La scuola e una passione per l’insegnamento che dura da oltre due secoli, i social e la loro influenza nel sottile confine tra uso consapevole o meno. Per il secondo giorno il Festival della Parola ha portato sul palco della Corale Verdi la “parola” come confronto, scambio, scoperta.
La parola come crescita. Ad aprire gli incontri è stata, non a caso, la testimonianza – con Susanna Binacchi come moderatrice – delle suore Maestre Luigine, che per 238 anni hanno insegnato a tante generazioni di parmensi a leggere, scrivere e far di conto. “Ho cominciato a fare scuola capendo subito qual era la mia strada, ho studiato dalle Luigine ed ho detto: questa è la mia strada, sarò la maestra di tante bambine”, ha ricordato suor Rita suscitando nella platea un po’ di emozione. Poi maestra Lucia ha raccontato la sua ‘ricetta’ per una buona scuola: “L’insegnante fa la scuola, ha bisogno di tante competenze ma soprattutto di passione – ha detto -, deve essere una persona di dialogo, accogliente, più che sapere deve appassionare al sapere. Per fare una buona scuola ci vogliono insegnanti motivati, che lavorano bene insieme. Poi servono fiducia reciproca anche tra colleghi e un buon dialogo con le famiglie, i genitori sentono il bisogno di essere accompagnati nell’educazione dei figli”.
Poi, con “Vita social(e)” – citazione di una canzone di Luigi Tenco a cui è dedicata la quinta edizione del Festival – è andato in scena il dibattito sui social con ospiti Nicola Zamperini, Giuliana Laurita, Giulia Morini e Andrea Gatti come moderatore. “Combatto contro l’idea che Internet sia di per sé un pericolo, il digitale è una grandissima opportunità – ha detto Giuliana Laurita, coordinatrice del master in Social media e digital Pr allo Ied di Milano -, sono tante le cose che regaliamo ma tante anche quella che prendiamo, dipende come ci si sta”.
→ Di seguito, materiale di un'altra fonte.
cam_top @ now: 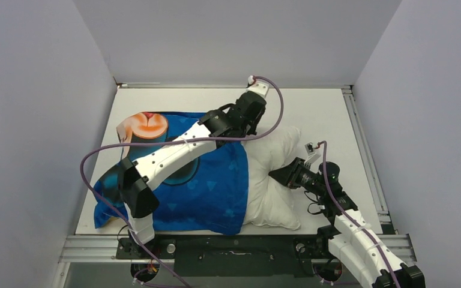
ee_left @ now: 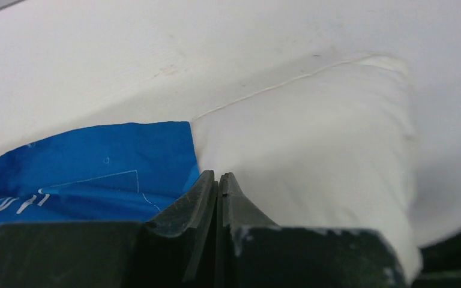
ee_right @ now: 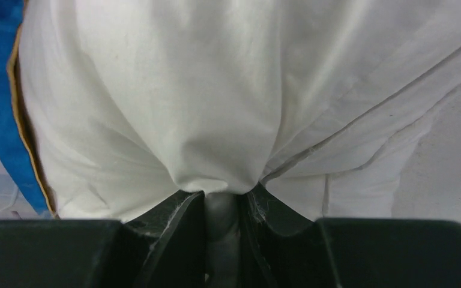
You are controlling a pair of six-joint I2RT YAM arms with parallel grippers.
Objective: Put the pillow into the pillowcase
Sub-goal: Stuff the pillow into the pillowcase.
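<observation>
Pillow (cam_top: 271,204) lies across the middle of the white counter (cam_top: 318,108), most of its length already inside the blue pillowcase (cam_top: 216,192). Only its right end sticks out past the case's open mouth, plump and creased. The pillowcase covers the pillow's left part, blue face up, with a patch of orange print showing at its far left corner and a thin orange edge lining the mouth where it meets the white fabric. The left arm reaches out over the pillowcase to the pillow's far side, just at the mouth. Seen from its wrist, the left claw (ee_left: 218,177) has its two fingers pressed together, the tips sitting right where the blue hem ends and the bare pillow begins. Whether any cloth is caught between them I cannot tell. The right arm comes in from the pillow's right, and the right claw (ee_right: 227,192) meets the exposed end about halfway along it. Its fingers are pinching a gathered fold of the pillow's white fabric, with creases fanning out from the pinch and the stitched seam running just beside it.
</observation>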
“Per quanto mi riguarda Internet equivale all’invenzione della ruota ma Facebook non è Internet, Google non è Internet, Instagram non è Internet: i proprietari di queste aziende ci propongono queste equazioni – ha sottolineato Nicola Zamperini, giornalista e autore di ‘Disobbedienza digitale’ – ma Internet è uno strumento di libertà e c’è qualcuno che ha un potere sconsiderato che noi gli abbiamo ceduto con una servitù volontaria, non c’è stato un colpo di stato. La storia è la storia di una cessione complessiva da parte nostra dei dati ma oltre a quelli noi stiamo consegnando delle qualità preziose: Google diventa un oracolo in un processo di esternalizzazione della memoria, abbiamo regalato a Google il nostro oblìo”. E Giulia Morini, una dei circa 230 speaker, tra gli 11 e 17 anni che animano, in Italia e all’estero, Radio immaginaria, ha spiegato una decisione che ha fatto dibattere. “Noi pur essendo nati con i social come Radio immaginaria abbiamo scelto di abbandonarli – ha spiegato -: dal 2 aprile non siamo più su Facebook, Instagram, Twitter. Perché? Ci sono tanti motivi, a cominciare dal fatto che tutti i contenuti che noi producevamo non erano più nostri, ci mettiamo un sacco di impegno, passione, creatività, per poi vedere che non sono più nostri. I social ci rubano l’identità, per noi adolescenti è arrivato il momento di non essere più follower ma influencer, quale relazione è più importante del fatto di guardarsi negli occhi”.